In the August 27th issue, The Commercial Appeal reported the following:

The $42 million in cuts at Memphis City Schools threatens the city's 'most vulnerable' groups, educators say, including immigrants and children needing mental health services.

So I now ask, Councilman Collins, Councilman Ford, Councilman Flinn, Councilwoman Halbert, Councilman Lowery, and most of all, Councilman Morrison, how can you now ensure that with these cuts, the children will not suffer?

Of course, these elected officials will argue that the Memphis City School administration made the decision to cut these particular services and that they could have cut dollars elsewhere. In response, I then ask these elected officials this: Please tell me where these dollars should have been cut, because if you're going to make a statement that the children will not suffer, you better be able to stand behind it. And you better be able to develop a plan to resolve the funding issues going forward. A plan is needed with the Memphis City School Board, Shelby County, and the State of Tennessee.

I, like many other Memphis City Schools parents, appeared before the council and asked for a plan. Instead, what we got was a blanket statement from these certain council members that 'the children will not suffer.' So now please tell me, Councilman Collins, Councilman Ford, Councilman Flinn, Councilwoman Halbert , Councilman Lowery and Councilman Morrison, where should these cuts be made? And where and what is the plan?

Sincerely,
Martha Burkhead
Memphis City School Parent"

5 comments:

Anonymous said...

I agree with the city council. Name me one other municipality in Shelby County that funds schools...wait, you can't. They don't do it. And no other major cities in the whole freaking state do it either. Bottom line, this is a first step in making Shelby County and the state of Tennessee financially responsible for Memphis schools, since they are the ones who are constitutionally liable and responsible, not the city of Memphis. The city of memphis should get out of the school business entirely.

marycash said...

When the council discussed the resolution allowing the district to use its reserve funds, one of the stipulations Collins wanted to include was a mandate to fund teacher raises.

But the council really can't stipulate what the district spends their money on. And I think that's a crux of the issue, that they are neither in the business of education nor out of it.

The city isn't legally bound to fund city schools; they don't have any authority over "their" money if they give it to the school system; it's just like any other gift.
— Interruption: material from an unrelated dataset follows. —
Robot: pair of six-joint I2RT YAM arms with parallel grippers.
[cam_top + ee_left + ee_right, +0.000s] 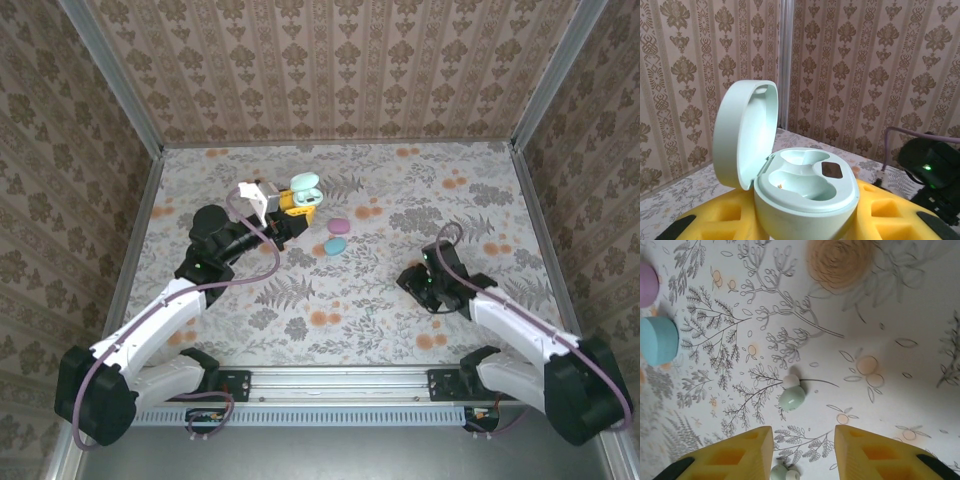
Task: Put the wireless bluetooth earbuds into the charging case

Even though the money (ultimately? hopefully?) benefits Memphis citizens, part of me is surprised it lasted this long.

Polar Donkey said...

Here's another point. I don't think the City Council would have anymore chance of getting data from the Memphis City School System than Ms Burkhead. Outside of MCS, no one knows how they spend almost a billion dollars a year. I'm not sure MCS knows how they spend money.

Anonymous said...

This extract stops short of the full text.